* _WHAT TO WORK ON_: Nothing should be left out. Give all the data again exactly as written.

* _GIVEN DATA_:
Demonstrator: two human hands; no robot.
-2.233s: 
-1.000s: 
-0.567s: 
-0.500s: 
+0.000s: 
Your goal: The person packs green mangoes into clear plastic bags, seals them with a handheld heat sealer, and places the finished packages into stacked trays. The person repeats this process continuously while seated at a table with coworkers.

* _YOUR SOLUTION_:
Demonstrator: two human hands; no robot.
-2.233s: 
-1.000s: 
-0.567s: 
-0.500s: 
+0.000s: 
Your goal: The person packs green mangoes into clear plastic bags, seals them with a handheld heat sealer, and places the finished packages into stacked trays. The person repeats this process continuously while seated at a table with coworkers.

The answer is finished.